Après plus d'un mois et demi pendant lequel des Palestiniens se sont fait tuer plusieurs fois par semaine et dont on n'a pratiquement pas parlé, le Washington Post et le New York Times ont tous deux mis les attaques suicides en première page le 13 août, chacun déclarant que la violence était une rupture des semaines de «calme relatif», et chacun mettant une photo des familles des victimes endeuillées. USA Today a aussi inclus une photo des familles des victimes sur sa première page avec le titre: «Deux attaques suicides brisent l'accalmie de six semaines dans le conflit». On peut avoir de l'empathie vis-à-vis des pertes des survivants, tout en reconnaissant que les familles des Palestiniens qui sont morts pendant «l'accalmie» étaient virtuellement invisibles.
Sur CNN, les attaques suicides du 12 août ont fait la une avec huit reportages séparés parlant des attaques sur une période de trois heures. Le présentateur Wolf Blitzer a déclaré: «un retour sinistre aux jours de combat en Israël et dans les territoires palestiniens». Son collègue Aaron Brown s'est fait l'écho sur le même thème, notant «qu'après une période de calme relatif, une vague majeure de la violence a déferlé en Israël et dans les territoires palestiniens». Le correspondant Jerrold Kessel a annoncé que les attaques suicides «jetaient un doute sur la viabilité du processus de paix connu en tant feuille de route pour la paix».
Ces attaques ont tué quatre personnes dont les «kamikazes». Quatre jours auparavant, le 8 août , deux Palestiniens et un Israélien ont été tués lors d'un raid israélien sur un militant soupçonné, et deux Palestiniens de plus ont été tués lors du rassemblement qui s'en est suivi: un par balles et l'autre à cause des gaz lacrymogène israéliens (Chicago Tribune, 09/08/03).
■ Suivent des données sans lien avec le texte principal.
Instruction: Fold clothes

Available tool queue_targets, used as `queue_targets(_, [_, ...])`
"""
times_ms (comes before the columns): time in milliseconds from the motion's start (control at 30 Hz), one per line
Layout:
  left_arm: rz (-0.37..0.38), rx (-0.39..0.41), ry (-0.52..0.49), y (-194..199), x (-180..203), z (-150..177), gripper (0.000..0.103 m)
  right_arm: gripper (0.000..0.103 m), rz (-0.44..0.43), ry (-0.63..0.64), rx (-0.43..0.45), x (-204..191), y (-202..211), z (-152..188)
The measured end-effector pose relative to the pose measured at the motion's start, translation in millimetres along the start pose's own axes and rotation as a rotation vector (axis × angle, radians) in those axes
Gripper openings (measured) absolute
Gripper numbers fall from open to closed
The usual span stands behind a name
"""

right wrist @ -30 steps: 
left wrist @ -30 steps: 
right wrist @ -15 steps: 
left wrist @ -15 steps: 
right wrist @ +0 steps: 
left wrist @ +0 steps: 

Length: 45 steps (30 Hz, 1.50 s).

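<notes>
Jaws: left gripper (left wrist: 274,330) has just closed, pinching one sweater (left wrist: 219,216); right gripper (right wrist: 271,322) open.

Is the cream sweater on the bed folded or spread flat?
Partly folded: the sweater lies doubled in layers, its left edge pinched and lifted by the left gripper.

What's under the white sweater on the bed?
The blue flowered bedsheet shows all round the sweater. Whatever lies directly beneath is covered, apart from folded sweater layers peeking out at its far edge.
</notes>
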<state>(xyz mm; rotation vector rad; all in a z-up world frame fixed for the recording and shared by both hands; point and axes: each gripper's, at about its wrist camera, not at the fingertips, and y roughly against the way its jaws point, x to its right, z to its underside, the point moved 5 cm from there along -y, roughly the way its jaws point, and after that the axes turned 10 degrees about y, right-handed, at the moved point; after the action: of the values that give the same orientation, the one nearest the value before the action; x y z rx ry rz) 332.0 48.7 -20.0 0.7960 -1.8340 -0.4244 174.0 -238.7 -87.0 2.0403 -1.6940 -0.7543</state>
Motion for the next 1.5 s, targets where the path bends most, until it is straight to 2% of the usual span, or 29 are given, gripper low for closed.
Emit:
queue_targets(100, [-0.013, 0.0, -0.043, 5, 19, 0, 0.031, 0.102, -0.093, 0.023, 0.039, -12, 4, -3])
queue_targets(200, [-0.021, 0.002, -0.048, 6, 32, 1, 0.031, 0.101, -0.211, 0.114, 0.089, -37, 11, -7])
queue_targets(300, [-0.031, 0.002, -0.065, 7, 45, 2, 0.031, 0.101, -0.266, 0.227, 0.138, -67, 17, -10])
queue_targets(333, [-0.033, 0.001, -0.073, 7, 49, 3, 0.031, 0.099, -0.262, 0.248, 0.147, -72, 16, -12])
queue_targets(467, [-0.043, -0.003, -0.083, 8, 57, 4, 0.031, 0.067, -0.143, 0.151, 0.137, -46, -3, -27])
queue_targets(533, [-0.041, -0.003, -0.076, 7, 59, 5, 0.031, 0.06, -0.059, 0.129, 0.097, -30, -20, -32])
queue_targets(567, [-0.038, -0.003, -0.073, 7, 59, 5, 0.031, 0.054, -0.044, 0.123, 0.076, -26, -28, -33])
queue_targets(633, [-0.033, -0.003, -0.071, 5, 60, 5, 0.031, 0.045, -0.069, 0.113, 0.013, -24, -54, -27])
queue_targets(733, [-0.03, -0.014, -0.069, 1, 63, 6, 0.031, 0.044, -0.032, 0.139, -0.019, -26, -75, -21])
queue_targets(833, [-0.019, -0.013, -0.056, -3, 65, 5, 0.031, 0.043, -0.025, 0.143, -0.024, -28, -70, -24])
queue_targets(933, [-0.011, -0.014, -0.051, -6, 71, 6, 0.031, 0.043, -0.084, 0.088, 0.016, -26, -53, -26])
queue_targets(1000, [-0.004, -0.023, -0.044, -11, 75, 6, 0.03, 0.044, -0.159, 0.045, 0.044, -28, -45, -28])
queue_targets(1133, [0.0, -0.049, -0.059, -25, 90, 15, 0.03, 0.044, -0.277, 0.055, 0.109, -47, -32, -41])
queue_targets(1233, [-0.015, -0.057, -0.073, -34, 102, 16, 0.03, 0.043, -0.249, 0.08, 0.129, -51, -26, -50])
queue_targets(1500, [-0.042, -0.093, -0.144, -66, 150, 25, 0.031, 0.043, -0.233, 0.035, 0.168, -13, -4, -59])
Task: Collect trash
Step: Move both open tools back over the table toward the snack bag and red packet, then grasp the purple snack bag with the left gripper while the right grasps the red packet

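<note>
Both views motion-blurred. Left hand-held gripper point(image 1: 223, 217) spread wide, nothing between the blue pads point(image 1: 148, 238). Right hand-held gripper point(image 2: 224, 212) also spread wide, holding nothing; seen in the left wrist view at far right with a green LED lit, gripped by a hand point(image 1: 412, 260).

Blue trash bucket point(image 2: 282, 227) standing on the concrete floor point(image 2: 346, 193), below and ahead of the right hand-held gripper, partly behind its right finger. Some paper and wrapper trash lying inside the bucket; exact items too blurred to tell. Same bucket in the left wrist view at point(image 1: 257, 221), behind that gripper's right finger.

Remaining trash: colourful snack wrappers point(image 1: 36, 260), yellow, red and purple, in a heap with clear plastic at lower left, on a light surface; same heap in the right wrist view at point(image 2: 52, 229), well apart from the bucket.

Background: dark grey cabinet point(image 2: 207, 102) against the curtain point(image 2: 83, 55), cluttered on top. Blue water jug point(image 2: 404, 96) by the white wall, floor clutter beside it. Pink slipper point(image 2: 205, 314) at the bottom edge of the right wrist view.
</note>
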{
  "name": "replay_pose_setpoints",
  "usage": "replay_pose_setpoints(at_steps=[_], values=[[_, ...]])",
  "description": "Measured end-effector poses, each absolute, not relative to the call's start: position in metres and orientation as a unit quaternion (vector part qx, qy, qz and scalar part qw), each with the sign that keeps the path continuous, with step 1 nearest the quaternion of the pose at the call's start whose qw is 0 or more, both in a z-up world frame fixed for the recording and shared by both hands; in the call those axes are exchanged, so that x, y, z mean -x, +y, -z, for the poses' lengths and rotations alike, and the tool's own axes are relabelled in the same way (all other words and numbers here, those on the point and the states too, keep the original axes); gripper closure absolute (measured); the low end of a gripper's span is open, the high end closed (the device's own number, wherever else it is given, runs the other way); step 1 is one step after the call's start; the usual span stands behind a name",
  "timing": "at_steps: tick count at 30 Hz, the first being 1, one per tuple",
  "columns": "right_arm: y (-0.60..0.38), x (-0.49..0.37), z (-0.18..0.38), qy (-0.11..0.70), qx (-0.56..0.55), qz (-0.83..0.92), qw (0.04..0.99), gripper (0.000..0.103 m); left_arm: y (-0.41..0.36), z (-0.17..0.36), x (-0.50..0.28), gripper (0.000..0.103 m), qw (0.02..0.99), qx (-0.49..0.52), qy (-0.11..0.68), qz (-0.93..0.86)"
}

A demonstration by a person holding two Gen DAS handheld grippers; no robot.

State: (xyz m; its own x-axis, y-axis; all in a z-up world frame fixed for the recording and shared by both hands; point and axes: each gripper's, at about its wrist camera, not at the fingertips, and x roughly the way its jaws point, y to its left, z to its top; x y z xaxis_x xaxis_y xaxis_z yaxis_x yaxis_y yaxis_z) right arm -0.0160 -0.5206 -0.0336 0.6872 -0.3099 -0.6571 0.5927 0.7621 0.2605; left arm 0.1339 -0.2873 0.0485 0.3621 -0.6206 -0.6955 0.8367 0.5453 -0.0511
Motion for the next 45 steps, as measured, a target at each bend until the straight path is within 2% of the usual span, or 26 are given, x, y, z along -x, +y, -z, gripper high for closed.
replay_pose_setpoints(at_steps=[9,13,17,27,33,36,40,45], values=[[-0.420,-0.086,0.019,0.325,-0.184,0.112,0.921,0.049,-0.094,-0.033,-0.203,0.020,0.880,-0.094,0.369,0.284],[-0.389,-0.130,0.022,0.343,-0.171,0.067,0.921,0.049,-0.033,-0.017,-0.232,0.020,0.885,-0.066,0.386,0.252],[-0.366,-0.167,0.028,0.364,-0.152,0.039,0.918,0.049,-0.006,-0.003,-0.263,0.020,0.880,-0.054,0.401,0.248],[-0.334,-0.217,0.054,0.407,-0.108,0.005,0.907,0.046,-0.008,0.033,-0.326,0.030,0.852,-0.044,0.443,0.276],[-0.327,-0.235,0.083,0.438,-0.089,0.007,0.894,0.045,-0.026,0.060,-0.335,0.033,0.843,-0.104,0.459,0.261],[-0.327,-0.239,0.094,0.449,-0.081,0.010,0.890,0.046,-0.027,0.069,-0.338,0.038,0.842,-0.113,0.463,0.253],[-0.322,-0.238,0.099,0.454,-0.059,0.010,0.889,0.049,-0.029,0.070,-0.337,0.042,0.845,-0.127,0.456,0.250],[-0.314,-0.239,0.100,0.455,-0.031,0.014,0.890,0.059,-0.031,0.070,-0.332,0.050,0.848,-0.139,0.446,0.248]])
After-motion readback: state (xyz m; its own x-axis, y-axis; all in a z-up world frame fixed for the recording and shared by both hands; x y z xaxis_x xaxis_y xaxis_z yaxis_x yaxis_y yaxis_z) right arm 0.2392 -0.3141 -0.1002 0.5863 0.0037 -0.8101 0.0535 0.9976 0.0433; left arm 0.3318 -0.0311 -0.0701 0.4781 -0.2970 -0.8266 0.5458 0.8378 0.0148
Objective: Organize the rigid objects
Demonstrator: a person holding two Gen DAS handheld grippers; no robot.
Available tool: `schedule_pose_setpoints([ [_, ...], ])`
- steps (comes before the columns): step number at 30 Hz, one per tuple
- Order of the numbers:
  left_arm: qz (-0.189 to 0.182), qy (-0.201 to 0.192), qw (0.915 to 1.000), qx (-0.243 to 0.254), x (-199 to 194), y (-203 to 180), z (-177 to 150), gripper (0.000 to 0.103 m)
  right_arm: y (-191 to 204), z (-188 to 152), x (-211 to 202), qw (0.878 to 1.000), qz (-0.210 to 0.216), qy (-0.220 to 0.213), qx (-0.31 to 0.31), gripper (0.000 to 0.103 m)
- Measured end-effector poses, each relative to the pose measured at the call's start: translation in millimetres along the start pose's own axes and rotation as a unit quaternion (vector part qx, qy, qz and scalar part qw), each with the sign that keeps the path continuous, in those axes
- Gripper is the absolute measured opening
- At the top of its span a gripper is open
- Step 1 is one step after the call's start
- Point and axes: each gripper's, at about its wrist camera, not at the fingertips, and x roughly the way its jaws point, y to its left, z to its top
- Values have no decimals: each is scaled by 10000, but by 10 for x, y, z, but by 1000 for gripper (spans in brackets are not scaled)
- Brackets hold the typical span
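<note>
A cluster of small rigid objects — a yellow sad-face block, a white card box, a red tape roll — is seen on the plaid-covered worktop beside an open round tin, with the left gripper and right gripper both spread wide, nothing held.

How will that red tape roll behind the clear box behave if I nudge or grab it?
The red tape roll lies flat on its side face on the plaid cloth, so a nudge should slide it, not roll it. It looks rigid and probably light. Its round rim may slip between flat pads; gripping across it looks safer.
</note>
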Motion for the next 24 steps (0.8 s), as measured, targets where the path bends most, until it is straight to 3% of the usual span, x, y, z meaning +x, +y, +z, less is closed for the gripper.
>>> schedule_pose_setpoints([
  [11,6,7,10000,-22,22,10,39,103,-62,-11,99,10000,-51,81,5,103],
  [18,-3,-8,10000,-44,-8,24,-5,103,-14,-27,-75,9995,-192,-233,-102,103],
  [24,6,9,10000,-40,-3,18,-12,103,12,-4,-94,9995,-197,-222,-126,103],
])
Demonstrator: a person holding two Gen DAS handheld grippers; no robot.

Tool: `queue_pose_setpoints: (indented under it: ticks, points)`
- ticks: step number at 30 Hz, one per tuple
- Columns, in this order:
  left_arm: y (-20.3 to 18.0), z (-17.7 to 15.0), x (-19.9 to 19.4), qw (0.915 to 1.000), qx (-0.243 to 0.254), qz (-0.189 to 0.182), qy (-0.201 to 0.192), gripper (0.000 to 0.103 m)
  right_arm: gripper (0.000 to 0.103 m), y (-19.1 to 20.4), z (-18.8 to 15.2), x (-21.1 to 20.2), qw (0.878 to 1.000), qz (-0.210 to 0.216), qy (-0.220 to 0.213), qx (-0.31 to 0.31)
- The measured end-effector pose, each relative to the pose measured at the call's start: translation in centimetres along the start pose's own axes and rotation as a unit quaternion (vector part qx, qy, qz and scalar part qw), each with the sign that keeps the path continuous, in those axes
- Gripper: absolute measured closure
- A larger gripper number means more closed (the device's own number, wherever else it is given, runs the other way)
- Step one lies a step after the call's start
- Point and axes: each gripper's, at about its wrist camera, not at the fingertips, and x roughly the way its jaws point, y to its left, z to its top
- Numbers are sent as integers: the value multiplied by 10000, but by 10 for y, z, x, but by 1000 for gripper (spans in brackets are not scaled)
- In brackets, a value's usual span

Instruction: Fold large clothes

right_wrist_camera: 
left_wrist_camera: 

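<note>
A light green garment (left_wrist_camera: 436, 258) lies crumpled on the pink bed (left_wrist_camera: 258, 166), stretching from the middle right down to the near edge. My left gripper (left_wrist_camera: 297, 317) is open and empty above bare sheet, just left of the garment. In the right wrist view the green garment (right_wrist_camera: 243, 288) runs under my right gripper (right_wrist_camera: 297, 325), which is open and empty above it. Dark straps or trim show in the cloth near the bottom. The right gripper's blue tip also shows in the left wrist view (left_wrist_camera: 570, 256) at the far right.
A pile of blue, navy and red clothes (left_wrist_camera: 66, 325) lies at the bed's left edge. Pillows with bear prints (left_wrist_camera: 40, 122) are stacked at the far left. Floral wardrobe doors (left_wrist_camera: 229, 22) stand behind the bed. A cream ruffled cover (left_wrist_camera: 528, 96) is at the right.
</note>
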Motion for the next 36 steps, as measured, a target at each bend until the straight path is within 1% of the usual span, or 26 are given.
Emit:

Mais ces trois morts - la plupart palestiniens - ne sont pas considérés sur CNN comme étant «une vague déferlante de la violence» ou «un retour sinistre aux jours de combat». Au lieu de cela, le présentateur Carol Costello (08/08/03) a suggéré que le raid israélien «pourrait être juste une autre tache, ou si vous voulez un cahot, sur la feuille de route vers la paix».
La tendance des médias de minimiser ou d'ignorer complètement la souffrance et la mort palestiniennes n'est pas nouvelle. Fin 2001 et début 2002 par exemple, un cessez-le-feu branlant déclaré par Arafat a abouti à très peu de morts israéliens, mais des morts palestiniens continus - et les médias américains ont tout le temps parlé de cette période comme étant une période de «calme relatif» (FAIR Action Alert, 10/01/02; 05/02/02)
Afin de transmettre la crise au Proche-Orient dans toute sa complexité, les journalistes doivent prendre sérieusement en compte la violence dont souffrent toutes les communautés. Des références au «calme relatif» alors que des Palestiniens sont tués tous les jours ne servent qu'à banaliser la vie humaine et à voiler le cycle de violence qui affecte la région.